**EXERCISE DETAILS:**
The number of lines containing "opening" is the only answer wanted; work it out from the entries below.
(RECORDS PROVIDED begins)
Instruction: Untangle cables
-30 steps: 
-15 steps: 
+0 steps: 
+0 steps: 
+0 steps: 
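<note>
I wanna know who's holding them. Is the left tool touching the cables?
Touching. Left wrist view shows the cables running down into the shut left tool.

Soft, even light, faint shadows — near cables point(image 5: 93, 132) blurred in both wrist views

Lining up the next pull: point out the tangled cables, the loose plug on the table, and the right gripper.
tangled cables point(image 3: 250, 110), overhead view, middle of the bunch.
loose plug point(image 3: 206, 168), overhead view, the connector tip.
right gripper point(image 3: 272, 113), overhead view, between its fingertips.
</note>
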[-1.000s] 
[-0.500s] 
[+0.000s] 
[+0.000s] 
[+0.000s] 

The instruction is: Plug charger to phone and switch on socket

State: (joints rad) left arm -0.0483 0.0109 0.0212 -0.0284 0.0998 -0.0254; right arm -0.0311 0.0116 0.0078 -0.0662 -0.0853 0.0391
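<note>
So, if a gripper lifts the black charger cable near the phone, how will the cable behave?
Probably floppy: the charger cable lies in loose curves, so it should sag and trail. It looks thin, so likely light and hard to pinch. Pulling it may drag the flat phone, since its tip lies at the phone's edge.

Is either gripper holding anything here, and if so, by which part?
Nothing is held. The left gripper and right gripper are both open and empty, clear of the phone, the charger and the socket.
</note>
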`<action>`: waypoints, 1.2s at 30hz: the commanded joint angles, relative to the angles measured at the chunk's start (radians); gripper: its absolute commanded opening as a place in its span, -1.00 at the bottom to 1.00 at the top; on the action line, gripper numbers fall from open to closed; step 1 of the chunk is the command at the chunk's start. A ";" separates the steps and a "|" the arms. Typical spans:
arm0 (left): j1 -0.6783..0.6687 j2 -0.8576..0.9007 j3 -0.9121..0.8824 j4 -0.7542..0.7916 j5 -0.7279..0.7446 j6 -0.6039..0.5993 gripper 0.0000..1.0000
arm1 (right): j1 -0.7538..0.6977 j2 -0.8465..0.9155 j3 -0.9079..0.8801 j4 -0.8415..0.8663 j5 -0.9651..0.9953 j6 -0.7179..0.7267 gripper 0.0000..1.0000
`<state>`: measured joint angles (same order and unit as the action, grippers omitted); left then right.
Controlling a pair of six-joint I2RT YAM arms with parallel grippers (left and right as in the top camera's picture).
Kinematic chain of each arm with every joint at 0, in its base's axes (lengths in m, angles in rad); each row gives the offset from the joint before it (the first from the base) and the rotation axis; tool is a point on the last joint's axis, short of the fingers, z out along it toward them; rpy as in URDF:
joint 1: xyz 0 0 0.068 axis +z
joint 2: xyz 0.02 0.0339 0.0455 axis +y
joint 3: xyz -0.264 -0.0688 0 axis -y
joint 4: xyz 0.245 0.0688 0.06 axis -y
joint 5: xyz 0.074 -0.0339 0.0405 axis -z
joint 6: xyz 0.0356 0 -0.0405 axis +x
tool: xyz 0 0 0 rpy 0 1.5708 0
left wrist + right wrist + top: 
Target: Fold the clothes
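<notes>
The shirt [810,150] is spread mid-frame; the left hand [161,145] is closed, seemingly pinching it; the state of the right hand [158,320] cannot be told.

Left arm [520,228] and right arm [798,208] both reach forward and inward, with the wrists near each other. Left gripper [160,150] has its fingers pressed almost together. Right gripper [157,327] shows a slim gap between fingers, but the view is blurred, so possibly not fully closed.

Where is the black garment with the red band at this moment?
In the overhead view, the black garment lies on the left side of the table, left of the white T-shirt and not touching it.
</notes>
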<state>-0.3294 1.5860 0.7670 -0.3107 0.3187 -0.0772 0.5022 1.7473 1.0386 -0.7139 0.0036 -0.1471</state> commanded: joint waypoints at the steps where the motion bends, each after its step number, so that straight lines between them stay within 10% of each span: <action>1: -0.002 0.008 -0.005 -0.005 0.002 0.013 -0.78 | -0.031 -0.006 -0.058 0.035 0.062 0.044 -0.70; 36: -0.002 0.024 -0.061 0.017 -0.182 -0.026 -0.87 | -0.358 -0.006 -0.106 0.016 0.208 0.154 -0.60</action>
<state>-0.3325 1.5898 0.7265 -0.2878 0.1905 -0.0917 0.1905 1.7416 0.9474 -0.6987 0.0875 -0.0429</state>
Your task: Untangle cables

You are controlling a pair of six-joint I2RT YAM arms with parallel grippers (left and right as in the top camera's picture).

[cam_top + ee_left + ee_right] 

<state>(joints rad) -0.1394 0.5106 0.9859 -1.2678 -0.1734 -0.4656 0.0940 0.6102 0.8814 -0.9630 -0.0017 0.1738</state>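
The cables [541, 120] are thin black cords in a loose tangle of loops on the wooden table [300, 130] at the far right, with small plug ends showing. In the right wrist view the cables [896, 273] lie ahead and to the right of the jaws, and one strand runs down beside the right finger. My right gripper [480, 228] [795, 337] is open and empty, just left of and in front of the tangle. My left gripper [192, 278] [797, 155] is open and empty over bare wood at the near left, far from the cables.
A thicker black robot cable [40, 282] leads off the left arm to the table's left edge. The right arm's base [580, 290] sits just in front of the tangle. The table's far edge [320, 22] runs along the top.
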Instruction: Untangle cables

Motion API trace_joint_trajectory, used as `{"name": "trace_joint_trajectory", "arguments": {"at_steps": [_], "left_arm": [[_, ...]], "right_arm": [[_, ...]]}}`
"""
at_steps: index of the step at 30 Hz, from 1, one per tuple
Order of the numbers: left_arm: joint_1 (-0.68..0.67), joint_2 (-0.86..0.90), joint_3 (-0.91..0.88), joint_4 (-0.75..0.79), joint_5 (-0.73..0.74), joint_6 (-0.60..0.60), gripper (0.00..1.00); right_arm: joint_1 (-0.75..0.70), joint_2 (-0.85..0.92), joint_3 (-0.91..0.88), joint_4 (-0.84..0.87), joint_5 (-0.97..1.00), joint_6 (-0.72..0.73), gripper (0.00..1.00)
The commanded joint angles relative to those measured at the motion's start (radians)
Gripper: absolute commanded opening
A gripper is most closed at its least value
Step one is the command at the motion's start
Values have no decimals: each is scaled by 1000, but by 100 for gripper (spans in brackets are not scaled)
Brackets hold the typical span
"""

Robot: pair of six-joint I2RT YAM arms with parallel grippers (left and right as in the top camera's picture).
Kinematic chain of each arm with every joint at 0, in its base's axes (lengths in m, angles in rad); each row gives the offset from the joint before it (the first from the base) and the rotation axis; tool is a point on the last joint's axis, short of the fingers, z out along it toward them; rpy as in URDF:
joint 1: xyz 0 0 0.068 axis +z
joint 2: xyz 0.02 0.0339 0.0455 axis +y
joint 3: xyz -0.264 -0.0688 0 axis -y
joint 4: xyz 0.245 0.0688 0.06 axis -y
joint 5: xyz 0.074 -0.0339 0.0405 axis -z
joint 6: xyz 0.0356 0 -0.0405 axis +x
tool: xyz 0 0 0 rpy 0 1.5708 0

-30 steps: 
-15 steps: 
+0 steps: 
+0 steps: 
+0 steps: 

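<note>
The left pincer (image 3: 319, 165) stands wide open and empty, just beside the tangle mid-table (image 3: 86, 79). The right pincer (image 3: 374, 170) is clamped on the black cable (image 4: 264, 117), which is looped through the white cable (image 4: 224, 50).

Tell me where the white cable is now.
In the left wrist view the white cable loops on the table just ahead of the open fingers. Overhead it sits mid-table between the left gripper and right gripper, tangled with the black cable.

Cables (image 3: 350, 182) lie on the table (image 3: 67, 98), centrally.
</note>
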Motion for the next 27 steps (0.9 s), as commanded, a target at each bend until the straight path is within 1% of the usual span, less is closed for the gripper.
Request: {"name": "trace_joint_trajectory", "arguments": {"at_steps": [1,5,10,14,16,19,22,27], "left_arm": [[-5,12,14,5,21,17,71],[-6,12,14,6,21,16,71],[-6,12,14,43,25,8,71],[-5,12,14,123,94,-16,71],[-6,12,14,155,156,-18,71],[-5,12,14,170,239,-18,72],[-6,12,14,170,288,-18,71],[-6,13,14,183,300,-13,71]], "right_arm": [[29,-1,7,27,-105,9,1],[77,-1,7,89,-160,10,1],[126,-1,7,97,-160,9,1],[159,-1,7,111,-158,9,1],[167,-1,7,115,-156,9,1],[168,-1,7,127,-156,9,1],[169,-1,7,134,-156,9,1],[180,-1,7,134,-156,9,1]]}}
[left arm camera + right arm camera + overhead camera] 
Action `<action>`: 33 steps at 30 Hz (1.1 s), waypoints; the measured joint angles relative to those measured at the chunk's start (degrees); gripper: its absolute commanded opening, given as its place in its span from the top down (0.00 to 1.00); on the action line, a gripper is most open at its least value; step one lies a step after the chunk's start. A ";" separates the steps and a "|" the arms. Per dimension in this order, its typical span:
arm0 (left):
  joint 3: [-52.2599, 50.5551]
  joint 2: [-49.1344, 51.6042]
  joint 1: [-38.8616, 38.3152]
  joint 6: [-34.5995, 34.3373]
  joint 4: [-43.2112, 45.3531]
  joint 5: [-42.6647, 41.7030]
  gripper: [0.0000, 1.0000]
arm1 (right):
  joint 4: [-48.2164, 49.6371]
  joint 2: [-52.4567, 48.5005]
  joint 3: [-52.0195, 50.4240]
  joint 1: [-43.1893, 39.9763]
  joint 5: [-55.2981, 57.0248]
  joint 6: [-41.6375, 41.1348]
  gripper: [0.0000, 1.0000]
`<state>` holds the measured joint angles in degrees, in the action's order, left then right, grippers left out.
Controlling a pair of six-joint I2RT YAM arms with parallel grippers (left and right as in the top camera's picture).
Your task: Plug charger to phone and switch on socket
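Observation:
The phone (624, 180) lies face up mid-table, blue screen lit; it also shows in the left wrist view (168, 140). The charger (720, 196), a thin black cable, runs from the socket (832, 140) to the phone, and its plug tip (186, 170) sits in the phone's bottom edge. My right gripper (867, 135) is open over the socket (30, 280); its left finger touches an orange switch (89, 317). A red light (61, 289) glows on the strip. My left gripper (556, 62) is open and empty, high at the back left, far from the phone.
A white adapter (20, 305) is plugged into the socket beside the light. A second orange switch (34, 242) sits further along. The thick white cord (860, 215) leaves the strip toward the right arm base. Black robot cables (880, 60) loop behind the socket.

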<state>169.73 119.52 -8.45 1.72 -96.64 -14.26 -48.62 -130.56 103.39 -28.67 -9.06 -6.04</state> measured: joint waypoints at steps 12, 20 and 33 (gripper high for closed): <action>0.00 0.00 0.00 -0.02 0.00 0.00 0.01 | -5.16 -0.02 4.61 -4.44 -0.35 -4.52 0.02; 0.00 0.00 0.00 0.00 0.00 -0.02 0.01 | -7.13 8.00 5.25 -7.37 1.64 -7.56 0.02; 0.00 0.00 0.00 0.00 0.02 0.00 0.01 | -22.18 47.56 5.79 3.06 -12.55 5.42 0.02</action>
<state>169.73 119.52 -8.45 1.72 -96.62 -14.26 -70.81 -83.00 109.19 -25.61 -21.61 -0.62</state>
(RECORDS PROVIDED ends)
**ANSWER:**
3